Di certo c'è che "The Birth of a Nation" almeno a livello teorico, perché come spiegheremo più avanti le caratteristiche intrinseche (e l'appoggio del sistema di cui Parker aveva inizialmente goduto) in parte dicono il contrario, è un film contro a partire dalla scelta del titolo che rifacendosi a quello del capolavoro di Griffith e ribaltandone polemicamente significato e punto di vista, assegna a NateTurner, lo schiavo che si ribella trovando nella parola del Cristo la legittimazione della sua vendetta, il compito di risvegliare la coscienza del suo popolo.
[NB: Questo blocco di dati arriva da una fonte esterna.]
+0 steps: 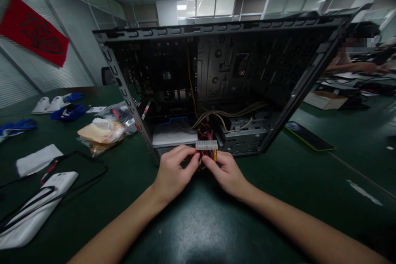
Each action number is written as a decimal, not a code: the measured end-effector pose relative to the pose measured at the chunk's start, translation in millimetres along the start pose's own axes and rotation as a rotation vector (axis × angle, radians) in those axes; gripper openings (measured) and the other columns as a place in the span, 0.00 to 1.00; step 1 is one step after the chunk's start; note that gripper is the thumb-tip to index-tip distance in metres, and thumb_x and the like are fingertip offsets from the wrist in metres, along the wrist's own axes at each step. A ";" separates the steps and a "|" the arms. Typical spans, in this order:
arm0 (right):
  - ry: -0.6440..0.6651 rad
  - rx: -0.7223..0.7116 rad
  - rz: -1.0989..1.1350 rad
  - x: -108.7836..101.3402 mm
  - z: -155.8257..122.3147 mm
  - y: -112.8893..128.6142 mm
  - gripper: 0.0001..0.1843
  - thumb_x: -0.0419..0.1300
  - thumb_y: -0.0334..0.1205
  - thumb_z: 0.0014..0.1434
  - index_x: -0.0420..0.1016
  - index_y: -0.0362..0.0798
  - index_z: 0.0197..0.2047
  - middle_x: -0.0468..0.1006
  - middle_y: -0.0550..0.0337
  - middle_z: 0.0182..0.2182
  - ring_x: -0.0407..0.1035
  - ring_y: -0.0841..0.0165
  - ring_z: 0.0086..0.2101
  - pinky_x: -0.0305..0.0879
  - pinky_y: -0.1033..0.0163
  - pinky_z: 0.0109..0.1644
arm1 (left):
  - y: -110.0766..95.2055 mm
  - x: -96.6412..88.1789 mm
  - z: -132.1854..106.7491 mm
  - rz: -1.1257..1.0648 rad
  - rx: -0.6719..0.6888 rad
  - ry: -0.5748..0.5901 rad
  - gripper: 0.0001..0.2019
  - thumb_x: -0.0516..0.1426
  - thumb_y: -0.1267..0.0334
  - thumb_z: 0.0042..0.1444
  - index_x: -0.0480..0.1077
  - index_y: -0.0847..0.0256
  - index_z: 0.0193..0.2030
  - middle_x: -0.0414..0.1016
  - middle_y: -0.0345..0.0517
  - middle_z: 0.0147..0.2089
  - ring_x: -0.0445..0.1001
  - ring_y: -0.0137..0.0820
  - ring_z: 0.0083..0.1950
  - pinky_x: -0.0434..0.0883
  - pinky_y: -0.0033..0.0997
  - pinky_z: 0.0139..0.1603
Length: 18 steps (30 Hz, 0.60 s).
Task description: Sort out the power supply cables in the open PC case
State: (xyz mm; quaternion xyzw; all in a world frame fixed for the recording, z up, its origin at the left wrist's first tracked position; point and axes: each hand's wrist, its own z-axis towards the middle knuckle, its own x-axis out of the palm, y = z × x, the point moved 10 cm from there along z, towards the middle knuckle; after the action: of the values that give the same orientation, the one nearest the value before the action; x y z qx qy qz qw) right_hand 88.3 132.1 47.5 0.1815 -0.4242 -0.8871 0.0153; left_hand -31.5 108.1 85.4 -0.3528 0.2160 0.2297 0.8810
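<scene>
Left hand fingertips (194,158) and right hand fingertips (206,161) are pinched narrow, almost meeting, on a bundle of red, yellow and black insulated wires (208,155). Left hand (173,171) comes in from the left, right hand (227,173) from the right, and both grip just under the plug. Pale grey rectangular plastic multi-pin connector (206,144) sits on top of the bundle, flat face up, at the front lip of the case, above the fingers. The wires run back into an open black sheet-metal computer case (235,66), which has perforated walls, stamped slots and a thin sharp-looking frame edge tilted on both sides. Grey metal drive cage (244,134) is just right of the connector, near the knuckles; room is tight there. Smooth dark green tabletop (278,198) has open room under both forearms. Left, well apart: crinkled clear plastic bags (102,132), white folded cloth (38,159), glossy white device with black cable (37,210). Right: flat dark tablet with yellow-green rim (309,137).
</scene>
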 end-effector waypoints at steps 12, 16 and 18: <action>0.023 -0.032 0.025 -1.3 1.1 2.3 0.16 0.54 0.43 0.68 0.78 0.46 0.34 0.81 0.58 0.32 0.75 0.66 0.34 0.69 0.62 0.43 | 3.7 3.7 3.5 -0.186 -0.145 0.047 0.05 0.60 0.69 0.59 0.76 0.63 0.33 0.77 0.42 0.32 0.74 0.29 0.33 0.69 0.26 0.37; 0.029 -0.040 0.011 -1.4 0.7 1.8 0.15 0.55 0.42 0.67 0.78 0.45 0.33 0.80 0.58 0.30 0.74 0.67 0.32 0.68 0.64 0.39 | 6.4 7.2 1.6 -0.186 -0.164 0.068 0.06 0.59 0.69 0.60 0.74 0.63 0.32 0.74 0.41 0.30 0.72 0.28 0.32 0.68 0.25 0.35; 0.040 -0.030 0.019 -1.0 0.8 0.5 0.15 0.55 0.42 0.67 0.78 0.45 0.33 0.79 0.58 0.30 0.74 0.67 0.32 0.68 0.64 0.40 | 6.8 7.8 0.8 -0.204 -0.165 0.065 0.06 0.59 0.68 0.60 0.74 0.63 0.32 0.74 0.41 0.31 0.73 0.28 0.33 0.68 0.25 0.37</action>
State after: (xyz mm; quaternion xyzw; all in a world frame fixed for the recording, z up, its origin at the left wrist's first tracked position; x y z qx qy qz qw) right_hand 88.9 132.6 48.6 0.1950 -0.4123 -0.8893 0.0350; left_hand -28.9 115.1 78.2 -0.4512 0.1880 0.1443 0.8604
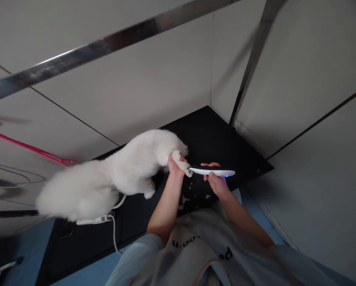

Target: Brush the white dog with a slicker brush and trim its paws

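Note:
A small white fluffy dog (pixel 115 174) stands on a black table (pixel 213 139). My left hand (pixel 175 165) is closed around one of the dog's paws (pixel 182 162), lifted off the table. My right hand (pixel 215 180) grips a slim white tool (pixel 212 172) with a small blue light. The tool's tip touches the held paw. Bits of white fur (pixel 185 198) lie on the table below my hands.
A red leash (pixel 28 147) runs from the left toward the dog. A white corded device (pixel 91 219) lies on the table under the dog. White wall panels and a metal bar (pixel 252 63) surround the table. A blue floor shows at the bottom left.

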The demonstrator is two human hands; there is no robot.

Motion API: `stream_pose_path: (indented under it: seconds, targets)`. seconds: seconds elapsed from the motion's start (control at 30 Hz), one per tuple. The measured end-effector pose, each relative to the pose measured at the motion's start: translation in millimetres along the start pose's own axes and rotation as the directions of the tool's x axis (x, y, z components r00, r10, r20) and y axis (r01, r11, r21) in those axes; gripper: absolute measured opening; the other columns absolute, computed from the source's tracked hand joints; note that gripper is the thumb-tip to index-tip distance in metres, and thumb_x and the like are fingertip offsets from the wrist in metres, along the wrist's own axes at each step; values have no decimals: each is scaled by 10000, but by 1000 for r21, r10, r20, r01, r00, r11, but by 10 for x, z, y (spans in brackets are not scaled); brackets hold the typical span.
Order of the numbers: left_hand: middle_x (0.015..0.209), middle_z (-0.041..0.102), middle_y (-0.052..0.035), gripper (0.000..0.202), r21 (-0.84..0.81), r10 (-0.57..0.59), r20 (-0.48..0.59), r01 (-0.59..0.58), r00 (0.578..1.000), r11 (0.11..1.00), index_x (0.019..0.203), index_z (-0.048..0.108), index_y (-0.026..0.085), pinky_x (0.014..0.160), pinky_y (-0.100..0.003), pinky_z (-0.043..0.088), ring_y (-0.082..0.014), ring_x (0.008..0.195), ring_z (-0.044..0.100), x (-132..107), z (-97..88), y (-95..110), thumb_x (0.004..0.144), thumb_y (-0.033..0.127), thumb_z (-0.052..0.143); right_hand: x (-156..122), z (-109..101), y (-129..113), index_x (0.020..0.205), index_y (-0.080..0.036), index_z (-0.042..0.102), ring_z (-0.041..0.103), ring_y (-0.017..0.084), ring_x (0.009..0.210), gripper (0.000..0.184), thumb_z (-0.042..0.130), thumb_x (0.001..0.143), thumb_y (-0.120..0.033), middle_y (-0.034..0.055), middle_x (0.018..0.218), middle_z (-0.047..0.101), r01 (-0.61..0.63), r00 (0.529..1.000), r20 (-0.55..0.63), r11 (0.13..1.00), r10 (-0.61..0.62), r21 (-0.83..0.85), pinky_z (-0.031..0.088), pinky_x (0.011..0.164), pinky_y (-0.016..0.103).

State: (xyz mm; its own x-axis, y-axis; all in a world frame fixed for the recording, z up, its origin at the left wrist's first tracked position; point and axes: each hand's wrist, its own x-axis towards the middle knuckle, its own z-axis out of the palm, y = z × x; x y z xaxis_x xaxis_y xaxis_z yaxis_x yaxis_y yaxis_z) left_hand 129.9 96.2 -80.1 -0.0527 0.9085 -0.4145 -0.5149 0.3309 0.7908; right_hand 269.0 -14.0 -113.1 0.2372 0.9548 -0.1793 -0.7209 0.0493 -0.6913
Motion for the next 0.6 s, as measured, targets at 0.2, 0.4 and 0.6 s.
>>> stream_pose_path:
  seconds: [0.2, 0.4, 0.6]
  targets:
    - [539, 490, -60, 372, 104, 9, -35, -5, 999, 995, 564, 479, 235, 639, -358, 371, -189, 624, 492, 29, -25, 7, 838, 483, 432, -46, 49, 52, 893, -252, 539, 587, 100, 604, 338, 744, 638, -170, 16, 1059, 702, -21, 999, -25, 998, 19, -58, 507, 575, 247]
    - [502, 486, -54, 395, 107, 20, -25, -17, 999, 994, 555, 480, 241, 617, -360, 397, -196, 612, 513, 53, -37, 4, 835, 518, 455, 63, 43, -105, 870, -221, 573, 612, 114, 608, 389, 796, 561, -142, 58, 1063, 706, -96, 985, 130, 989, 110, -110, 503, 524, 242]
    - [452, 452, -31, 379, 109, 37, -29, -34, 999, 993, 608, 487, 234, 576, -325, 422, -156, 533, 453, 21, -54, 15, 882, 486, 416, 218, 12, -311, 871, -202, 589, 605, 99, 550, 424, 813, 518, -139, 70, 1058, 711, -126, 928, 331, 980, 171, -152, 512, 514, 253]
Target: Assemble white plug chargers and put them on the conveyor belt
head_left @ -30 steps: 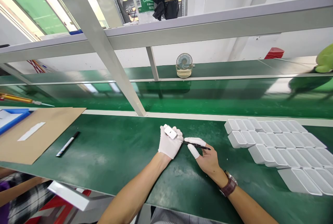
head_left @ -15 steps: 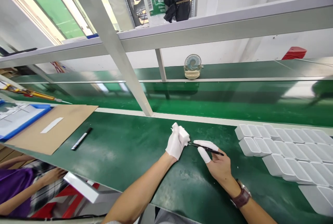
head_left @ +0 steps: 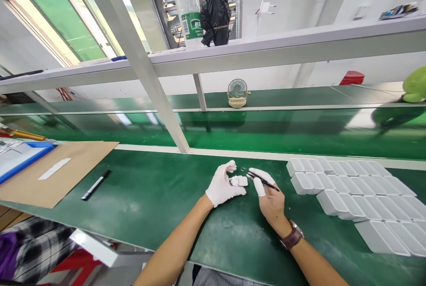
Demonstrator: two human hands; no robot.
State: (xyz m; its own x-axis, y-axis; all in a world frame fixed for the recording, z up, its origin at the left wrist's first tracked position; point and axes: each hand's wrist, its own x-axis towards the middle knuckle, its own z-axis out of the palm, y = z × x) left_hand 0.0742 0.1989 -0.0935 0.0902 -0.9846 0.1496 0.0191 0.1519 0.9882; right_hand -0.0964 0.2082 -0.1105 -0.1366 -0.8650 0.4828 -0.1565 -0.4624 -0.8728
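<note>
My left hand, in a white glove, rests low over the green bench with its fingers spread in a C shape. A small white plastic part sits in the gap between those fingers; whether they touch it I cannot tell. Black tweezers are held in my right hand, which wears white finger cots and has a brown watch at the wrist. The tweezers' tips point left, just above and beside the white part.
Rows of white bins stand on the right. To the left lie a black-and-white marker, a cardboard sheet and a blue-rimmed tray. A slanted post meets the bench's back edge; a small fan stands beyond.
My left hand has gone from closed around the white part to spread, with the part now showing between the fingers. The tweezers' tips have drawn away from it. The view has shifted.
</note>
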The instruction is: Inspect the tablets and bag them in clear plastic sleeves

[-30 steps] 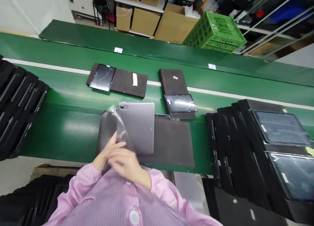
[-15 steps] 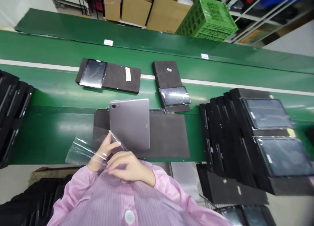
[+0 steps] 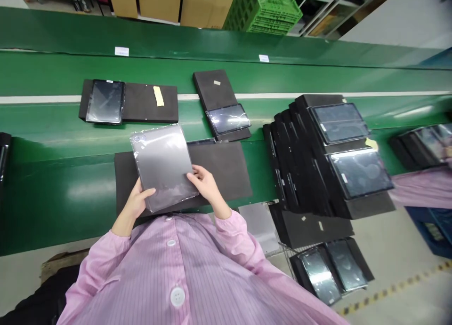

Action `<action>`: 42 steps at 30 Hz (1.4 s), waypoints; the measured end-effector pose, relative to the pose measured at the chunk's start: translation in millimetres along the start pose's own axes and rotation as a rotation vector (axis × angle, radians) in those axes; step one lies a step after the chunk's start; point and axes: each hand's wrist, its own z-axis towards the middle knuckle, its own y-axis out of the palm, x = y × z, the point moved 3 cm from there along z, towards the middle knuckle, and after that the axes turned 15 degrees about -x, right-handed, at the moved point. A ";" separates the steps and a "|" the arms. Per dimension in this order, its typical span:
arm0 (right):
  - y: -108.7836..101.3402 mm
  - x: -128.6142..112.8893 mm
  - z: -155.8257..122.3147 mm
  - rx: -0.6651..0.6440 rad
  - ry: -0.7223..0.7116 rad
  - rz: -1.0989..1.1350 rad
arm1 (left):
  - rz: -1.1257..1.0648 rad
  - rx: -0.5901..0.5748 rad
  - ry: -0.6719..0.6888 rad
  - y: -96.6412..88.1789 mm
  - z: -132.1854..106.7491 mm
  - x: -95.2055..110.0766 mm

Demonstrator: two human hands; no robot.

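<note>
A grey tablet (image 3: 163, 162), back side up, is covered by a clear plastic film or sleeve that reaches past its edges. My left hand (image 3: 134, 203) grips its lower left corner, thumb on top. On the right edge my right hand (image 3: 205, 184) pinches it between thumb and fingers. The tablet is tilted above a black foam pad (image 3: 226, 167) at the bench's near edge. Behind that pad, part of another dark tablet (image 3: 201, 141) shows.
Beyond lie two foam blocks (image 3: 141, 99), (image 3: 215, 87), each bearing a tablet (image 3: 106, 101), (image 3: 228, 119). A tall stack of foam trays with tablets (image 3: 360, 172) stands right. A co-worker's sleeve (image 3: 423, 186) shows at far right. Green crates (image 3: 263, 10) are behind the green bench (image 3: 70, 221).
The clear film, earlier loose in my hands beside the tablet, now covers the tablet. Both hands have moved onto the tablet's sides, and it is raised. My view has swung to the right.
</note>
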 end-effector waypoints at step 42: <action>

Ma Parker rincara la dose del suo antagonismo nel momento in cui facendo di Nate il solo e unico depositario del messaggio cristologico (concetto che "The Birh of a Nation" esplicita nella sequenza in cui Nat sfida a colpi di versetti lo spregiudicato e corrotto pastore della contea) attribuisce alla rivolta degli schiavi capeggiati dal protagonista la bandiera del primato spirituale e religioso togliendolo metaforicamente ai membri del Ku Klux Clan del film di Griffith; con ciò compiendo una riscrittura della Storia della nazione americana che va oltre le azioni compiute dai ribelli per diventare la premessa di una nuova palingenesi.
Rispetto a "12 anni schiavo" al quale il nostro strappa più di ogni altra cosa il contesto storico ambientale non si può fare a meno di notare il carattere non conciliante di "The Birth of a Nation" che nel confronto del testo scritto si rivela più convenzionale di quello che voglia far credere sia nella gestione - nella prima parte - del temi di denuncia che in quello - nella seconda - della vendetta. Ed è qui che casca l'asino perché mentre il film di McQueen poteva contare su una forma fuori dal comune che pareggiava l'ordinarietà del narrato, la vicenda di Parker ha in dote un'estetica sin troppo compassata rispetto alle pulsioni di morte che attraversano i personaggi e soprattuto una drammaturgia oltremodo scoperta nel garantirsi il coinvolgimento del pubblico che se in alcuni momenti raggiunge livelli di commozione davvero partecipe in altri si propone con un'enfasi che produce l'effetto contrario.A questo si deve aggiungere la debolezza della sceneggiatura nel trattamento della sezione più importante dell'opera, quella in cui gli attori sono chiamati a giustificare con la recitazione ma anche con le parole lo scarto psicologico che trasforma gli schiavi da vittime a carnefici. E' anche nella frettolosità per nulla convincente con cui il mite Nate smette di essere sottomesso alla propria condizione per trasformarsi in uno consumato assassino che "The Birth of a Nation" si gioca le ultime carte per distogliere chi scrive dal pensiero che il film di Parker non si discosti dalle peculiarità tipiche della produzione mainstream.